Please use the official image of the Raspberry Pi to test it, and consider replacing the CM4 Adapter V1.0 to try, this may be a hardware problem

bhuism commented 1 year ago

I've replaced the adapter+cm4 already, I have 4 adapters and 3 cm4 modules, none of them work (with Talos using u-boot) in slot 3, all of them work in all other slots.

I'll try raspberry pi os

krarey commented 1 year ago

I can confirm this same issue, with the same error state (syndrome register value 0xbf000002) on any of my CM4 modules (8GB, Wifi, eMMC) connected to the node3 slot that boots using U-Boot. In my case the version packaged in the Fedora IoT 37 image.

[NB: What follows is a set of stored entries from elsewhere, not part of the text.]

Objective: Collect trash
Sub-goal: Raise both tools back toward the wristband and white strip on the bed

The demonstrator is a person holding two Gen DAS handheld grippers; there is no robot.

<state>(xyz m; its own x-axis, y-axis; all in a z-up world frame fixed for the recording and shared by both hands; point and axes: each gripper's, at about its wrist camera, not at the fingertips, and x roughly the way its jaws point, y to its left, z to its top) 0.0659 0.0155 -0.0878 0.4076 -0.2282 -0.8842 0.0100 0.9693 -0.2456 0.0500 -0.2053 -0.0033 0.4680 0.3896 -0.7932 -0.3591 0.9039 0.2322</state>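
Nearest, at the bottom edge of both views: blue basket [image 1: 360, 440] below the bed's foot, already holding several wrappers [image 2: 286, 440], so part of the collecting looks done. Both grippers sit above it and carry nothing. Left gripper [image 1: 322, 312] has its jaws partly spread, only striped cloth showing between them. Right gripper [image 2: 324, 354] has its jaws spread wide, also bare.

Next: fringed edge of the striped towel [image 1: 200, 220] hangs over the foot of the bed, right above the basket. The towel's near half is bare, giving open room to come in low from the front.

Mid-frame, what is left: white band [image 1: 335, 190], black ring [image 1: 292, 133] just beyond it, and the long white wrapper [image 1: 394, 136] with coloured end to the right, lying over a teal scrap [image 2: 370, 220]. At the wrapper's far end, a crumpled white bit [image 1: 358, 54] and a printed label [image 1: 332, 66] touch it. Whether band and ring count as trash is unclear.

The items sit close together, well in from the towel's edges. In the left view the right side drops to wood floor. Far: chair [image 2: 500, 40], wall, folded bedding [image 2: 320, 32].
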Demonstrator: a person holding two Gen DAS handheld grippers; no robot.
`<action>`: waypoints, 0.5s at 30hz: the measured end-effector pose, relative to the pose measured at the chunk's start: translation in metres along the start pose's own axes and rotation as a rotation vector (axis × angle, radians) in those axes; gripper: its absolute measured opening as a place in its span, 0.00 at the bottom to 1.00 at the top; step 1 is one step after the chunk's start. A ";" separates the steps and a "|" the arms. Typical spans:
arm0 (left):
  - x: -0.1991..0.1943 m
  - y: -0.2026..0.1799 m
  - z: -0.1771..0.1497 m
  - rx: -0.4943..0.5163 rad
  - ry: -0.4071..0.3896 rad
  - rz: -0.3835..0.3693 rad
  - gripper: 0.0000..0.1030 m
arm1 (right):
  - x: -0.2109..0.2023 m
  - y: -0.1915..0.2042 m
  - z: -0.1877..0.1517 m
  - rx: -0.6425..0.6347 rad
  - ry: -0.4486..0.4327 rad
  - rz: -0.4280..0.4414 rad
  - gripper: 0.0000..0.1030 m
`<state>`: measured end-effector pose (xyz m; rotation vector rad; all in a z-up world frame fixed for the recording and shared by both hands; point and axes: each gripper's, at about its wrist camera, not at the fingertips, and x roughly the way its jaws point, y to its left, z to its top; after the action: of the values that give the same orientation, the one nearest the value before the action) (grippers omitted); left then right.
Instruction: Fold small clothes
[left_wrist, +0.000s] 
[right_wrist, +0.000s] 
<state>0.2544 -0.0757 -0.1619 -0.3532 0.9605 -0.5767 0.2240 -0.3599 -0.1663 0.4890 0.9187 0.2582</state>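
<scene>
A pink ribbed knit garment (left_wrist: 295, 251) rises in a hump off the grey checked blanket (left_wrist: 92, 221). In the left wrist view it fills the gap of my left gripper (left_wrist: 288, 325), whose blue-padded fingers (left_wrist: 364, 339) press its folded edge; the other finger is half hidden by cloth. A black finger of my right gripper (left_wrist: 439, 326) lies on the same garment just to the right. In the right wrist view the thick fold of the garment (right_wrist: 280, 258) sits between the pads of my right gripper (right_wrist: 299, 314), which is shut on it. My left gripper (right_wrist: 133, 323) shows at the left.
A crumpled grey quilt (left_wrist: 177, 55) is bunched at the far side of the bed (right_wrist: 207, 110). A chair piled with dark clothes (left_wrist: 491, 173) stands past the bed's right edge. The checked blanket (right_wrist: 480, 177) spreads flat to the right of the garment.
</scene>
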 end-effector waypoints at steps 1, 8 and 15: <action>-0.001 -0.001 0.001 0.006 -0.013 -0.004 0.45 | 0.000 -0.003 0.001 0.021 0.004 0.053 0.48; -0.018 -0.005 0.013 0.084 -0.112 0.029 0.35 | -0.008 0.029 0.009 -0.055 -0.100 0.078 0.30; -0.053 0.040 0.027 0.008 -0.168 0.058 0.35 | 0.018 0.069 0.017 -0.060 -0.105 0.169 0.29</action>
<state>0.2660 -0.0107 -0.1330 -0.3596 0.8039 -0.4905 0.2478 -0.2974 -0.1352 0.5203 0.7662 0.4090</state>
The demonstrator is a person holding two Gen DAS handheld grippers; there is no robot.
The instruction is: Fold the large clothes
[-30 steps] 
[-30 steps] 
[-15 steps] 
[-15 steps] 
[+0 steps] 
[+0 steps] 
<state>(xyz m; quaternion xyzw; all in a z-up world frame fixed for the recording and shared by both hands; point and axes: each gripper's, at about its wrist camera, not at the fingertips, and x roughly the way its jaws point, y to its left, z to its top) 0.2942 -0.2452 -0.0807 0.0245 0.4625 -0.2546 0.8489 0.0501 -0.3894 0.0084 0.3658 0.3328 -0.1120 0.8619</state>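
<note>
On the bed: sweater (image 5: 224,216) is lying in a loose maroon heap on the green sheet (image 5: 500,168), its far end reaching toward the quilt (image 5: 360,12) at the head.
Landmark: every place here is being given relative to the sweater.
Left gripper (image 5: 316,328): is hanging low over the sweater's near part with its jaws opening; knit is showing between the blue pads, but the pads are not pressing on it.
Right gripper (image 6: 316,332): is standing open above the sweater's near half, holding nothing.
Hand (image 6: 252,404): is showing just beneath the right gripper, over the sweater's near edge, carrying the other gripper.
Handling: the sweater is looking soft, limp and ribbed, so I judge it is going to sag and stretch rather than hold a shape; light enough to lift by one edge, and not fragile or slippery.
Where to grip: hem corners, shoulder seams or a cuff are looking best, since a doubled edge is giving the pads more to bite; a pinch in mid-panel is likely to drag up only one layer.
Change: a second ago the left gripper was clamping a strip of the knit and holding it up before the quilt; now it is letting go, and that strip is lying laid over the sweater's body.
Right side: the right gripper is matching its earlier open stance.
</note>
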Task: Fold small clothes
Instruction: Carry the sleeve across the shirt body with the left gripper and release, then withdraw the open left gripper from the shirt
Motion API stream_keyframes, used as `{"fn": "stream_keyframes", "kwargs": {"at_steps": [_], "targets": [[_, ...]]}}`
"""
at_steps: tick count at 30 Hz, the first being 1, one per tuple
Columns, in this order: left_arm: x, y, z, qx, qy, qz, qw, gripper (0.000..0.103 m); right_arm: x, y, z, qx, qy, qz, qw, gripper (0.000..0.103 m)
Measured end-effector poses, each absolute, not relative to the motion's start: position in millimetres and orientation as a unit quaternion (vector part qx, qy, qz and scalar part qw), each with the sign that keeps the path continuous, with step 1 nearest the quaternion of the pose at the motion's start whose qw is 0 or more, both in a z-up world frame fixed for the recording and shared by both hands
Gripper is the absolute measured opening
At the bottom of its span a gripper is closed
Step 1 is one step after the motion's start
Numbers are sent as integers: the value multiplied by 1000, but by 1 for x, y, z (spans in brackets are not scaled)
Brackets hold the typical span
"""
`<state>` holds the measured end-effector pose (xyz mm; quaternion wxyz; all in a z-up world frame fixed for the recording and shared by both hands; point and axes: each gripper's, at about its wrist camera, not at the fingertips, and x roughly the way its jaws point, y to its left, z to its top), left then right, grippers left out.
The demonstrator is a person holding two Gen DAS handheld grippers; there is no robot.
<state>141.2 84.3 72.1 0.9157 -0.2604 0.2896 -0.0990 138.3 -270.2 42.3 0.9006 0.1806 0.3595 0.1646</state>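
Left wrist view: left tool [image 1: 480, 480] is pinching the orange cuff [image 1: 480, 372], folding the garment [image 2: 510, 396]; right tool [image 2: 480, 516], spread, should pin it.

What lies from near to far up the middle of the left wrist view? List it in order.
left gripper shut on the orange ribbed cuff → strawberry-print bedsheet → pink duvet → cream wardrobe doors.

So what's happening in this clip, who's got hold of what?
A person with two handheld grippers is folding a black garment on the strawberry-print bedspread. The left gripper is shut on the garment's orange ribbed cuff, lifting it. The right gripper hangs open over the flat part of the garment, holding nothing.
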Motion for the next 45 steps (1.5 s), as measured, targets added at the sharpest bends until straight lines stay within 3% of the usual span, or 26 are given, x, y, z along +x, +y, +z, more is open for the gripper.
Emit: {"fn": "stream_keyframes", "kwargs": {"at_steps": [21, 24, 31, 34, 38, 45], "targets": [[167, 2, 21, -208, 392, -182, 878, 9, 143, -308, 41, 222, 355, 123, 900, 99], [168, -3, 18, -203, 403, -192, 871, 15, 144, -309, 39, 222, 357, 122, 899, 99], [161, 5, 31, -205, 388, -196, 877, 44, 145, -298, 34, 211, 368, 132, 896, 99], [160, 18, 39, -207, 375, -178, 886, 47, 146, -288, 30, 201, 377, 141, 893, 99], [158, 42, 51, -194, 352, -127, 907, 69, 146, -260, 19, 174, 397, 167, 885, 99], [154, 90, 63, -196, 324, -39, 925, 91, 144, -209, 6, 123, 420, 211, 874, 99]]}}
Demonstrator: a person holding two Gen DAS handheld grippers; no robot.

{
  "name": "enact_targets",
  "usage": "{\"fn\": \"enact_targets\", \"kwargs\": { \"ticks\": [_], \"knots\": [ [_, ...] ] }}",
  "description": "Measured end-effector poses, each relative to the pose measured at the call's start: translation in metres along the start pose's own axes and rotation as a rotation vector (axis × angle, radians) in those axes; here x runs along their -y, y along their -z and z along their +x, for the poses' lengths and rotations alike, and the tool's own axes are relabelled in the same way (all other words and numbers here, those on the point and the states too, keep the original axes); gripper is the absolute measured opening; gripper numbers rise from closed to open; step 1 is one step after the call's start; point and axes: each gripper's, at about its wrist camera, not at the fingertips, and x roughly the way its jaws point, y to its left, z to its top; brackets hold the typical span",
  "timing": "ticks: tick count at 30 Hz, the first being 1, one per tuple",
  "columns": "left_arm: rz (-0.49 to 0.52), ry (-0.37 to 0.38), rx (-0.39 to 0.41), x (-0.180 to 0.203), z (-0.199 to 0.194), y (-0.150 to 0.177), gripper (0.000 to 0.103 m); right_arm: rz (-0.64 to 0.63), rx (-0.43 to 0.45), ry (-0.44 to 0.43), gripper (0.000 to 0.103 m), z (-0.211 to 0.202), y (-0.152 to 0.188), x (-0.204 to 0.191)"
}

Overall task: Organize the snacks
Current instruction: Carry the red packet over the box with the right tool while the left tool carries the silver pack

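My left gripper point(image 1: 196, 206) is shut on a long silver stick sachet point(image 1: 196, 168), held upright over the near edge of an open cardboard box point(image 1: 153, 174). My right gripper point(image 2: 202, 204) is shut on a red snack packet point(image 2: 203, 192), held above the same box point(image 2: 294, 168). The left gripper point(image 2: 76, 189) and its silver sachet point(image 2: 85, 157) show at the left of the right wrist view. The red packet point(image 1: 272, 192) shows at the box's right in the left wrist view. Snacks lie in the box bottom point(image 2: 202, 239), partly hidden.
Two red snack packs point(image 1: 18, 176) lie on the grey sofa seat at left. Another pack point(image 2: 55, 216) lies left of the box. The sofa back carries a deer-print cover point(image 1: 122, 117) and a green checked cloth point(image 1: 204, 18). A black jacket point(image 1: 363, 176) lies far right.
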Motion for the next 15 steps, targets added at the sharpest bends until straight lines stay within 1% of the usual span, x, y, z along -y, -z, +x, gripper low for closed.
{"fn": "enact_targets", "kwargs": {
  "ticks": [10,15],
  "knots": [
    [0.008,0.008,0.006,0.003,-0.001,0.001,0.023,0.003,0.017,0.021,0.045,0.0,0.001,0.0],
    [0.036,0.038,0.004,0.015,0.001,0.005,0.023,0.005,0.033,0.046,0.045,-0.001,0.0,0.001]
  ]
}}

bhuism commented 1 year ago

Raspberry Pi OS lite boots just fine in node3 slot, I swapped cd4 and daughterboards now to get u-boot to work.

wenyi0421 commented 1 year ago

Maybe because node3 is connected to sata, uboot wants to start from sata, but it fails.This may require modifying the uboot startup items in the flashed OS

bhuism commented 1 year ago

I'm afraid so

Daedaluz commented 1 year ago

I gave this an attempt by building a custom u-boot image with modified boot-order and patched the pre-built talos image with it. While it managed to get into grub, it failed silently and reset anyway. I didn't find any obvious issues with the grub configuration, but i might look closer into it another day.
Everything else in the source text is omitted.